In January 1926 Nin, after having received Francesc Macià in Moscow a couple of months earlier in his search for funds to set up Estat Català, traveled to Paris to prospect the French trade union movement on behalf of the Red Trade Union International, of which He was deputy secretary general. Shortly after arriving, the immigration service police arrested him on the 13th. The Catalan pretended to be the Swiss shoemaker Albert Freiman and was quick to confess that he was carrying a false passport. After spending a month in prison, on February 12 he was expelled from France. He left for Berlin.

Detailed knowledge of this process was obtained in 2019 when the main expert on the Marxist leader, Pelai Pagès, published Perseguint Nin. Reports, telegrams and confidences of the Spanish police. The professor emeritus of the University of Barcelona gathered the reports that the mole, a certain Álvarez, that the Spanish General Directorate of Security had in the Sûreté had sent them translated into Spanish. Among which, a long article by Nin on the Catalan national question, written during the month of seclusion. Among the documentation that La Vanguardia has located are the originals in French.

That the Vendrellense was a figure that worried the French administration for fear that he would contribute to awakening the extremism embodied in the French Republic is shown by another document.

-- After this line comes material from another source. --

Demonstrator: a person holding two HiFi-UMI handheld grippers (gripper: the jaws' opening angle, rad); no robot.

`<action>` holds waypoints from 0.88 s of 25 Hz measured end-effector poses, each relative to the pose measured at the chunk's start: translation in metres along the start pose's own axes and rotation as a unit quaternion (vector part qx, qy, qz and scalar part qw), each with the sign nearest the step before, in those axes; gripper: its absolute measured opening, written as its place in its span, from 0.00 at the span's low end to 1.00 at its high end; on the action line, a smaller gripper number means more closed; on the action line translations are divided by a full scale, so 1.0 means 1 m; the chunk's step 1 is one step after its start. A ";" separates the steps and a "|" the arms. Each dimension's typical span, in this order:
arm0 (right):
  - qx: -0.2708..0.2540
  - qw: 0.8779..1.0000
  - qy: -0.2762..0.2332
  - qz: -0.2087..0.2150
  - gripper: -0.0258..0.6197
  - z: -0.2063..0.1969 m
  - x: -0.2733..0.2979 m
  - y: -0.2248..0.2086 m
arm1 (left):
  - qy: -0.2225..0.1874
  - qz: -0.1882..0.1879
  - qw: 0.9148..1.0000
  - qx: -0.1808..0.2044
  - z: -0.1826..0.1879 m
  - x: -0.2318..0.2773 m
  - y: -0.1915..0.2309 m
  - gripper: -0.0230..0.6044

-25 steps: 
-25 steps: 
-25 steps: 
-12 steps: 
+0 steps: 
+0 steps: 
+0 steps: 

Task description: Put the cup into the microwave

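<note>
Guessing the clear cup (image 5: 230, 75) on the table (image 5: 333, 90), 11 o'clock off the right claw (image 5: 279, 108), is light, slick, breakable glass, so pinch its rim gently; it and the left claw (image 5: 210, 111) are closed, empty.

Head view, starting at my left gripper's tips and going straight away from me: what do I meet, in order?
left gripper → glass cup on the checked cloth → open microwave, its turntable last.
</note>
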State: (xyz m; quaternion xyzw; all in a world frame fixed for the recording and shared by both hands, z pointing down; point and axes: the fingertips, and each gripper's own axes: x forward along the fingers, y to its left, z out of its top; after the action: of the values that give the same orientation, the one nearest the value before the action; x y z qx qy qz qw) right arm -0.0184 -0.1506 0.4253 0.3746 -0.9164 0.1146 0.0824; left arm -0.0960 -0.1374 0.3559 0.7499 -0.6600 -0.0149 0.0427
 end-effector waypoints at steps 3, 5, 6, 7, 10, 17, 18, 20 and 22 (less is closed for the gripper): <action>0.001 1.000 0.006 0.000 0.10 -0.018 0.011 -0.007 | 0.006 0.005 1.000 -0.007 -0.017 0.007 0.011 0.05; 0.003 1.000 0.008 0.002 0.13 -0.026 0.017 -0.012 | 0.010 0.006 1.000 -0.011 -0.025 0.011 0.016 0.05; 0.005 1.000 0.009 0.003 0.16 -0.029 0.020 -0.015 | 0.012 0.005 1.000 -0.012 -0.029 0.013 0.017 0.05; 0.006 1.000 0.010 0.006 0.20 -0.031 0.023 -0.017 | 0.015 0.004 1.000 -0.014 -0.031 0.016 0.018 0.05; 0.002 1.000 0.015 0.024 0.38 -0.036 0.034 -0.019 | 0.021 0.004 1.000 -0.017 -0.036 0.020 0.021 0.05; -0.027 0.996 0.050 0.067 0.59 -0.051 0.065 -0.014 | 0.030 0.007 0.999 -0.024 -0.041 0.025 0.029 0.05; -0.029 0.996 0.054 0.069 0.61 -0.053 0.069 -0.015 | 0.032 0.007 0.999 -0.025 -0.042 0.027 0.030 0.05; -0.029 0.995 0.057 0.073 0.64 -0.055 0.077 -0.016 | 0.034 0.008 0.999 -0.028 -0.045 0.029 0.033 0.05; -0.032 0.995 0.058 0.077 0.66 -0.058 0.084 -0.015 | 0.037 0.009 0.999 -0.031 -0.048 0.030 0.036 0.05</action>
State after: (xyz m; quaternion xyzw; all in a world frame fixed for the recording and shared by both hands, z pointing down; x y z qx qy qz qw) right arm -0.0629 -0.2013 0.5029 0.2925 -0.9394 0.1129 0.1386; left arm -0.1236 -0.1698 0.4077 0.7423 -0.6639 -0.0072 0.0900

The Ministry of the Interior, despite having proof of his expulsion, at the beginning of 1927 asked the prefect of La Gironde if Nin had attended the National Congress of the Unitary General Confederation of Labor in Bordeaux at the end of September on behalf of the Red Trade Union International and the Communist International. The answer was negative.

He was in Moscow. So he had already fallen out of favor for aligning himself with Trotskyism. Seeing himself banished by Joseph Stalin, Nin strove to leave the Soviet Union. He did not get it until in August 1930 he was expelled. On the way to Barcelona he passed through France again. On September 10, the French police, who were aware of his situation, were already waiting for him. "A few years ago Nin was considered one of the most important figures in the international revolutionary movement."

After returning to Barcelona at the end of that month, in November 1930, the Sûreté reported "from a good source" that Nin considered that "Russia will soon find itself in the same chaotic state as China," but that according to this "a monarchical movement, capable of restoring order, cannot be considered." Very critical of Stalinist economic policy, he added that "hunger is real in the countryside, but the workers suffer less from scarcity."

Given the seriousness of the internal situation, "it does not seem likely that Russia could think of a war adventure." Regarding a confrontation between Germany and Russia, Nin assured "very categorically" that the latter "will not take part in a European war given the current state of decomposition of the country."

The analysis proved successful. Stalin did not do so until Hitler, in 1941, invaded the USSR and pushed him into World War II. In the late 1930s, however, there was still a decade to go. In Spain the Second Republic had to be proclaimed and Nin acted as translator of Russian literature into Catalan and Spanish in Barcelona. "At the moment he tends to remain in expectation and refuses to participate in current political events in Spain," said the latest French police report that this newspaper has recovered at the time. Not by long, however. Andreu Nin carried the revolution too far inside to stay on the sidelines. During the Civil War his ideas would cost him his life.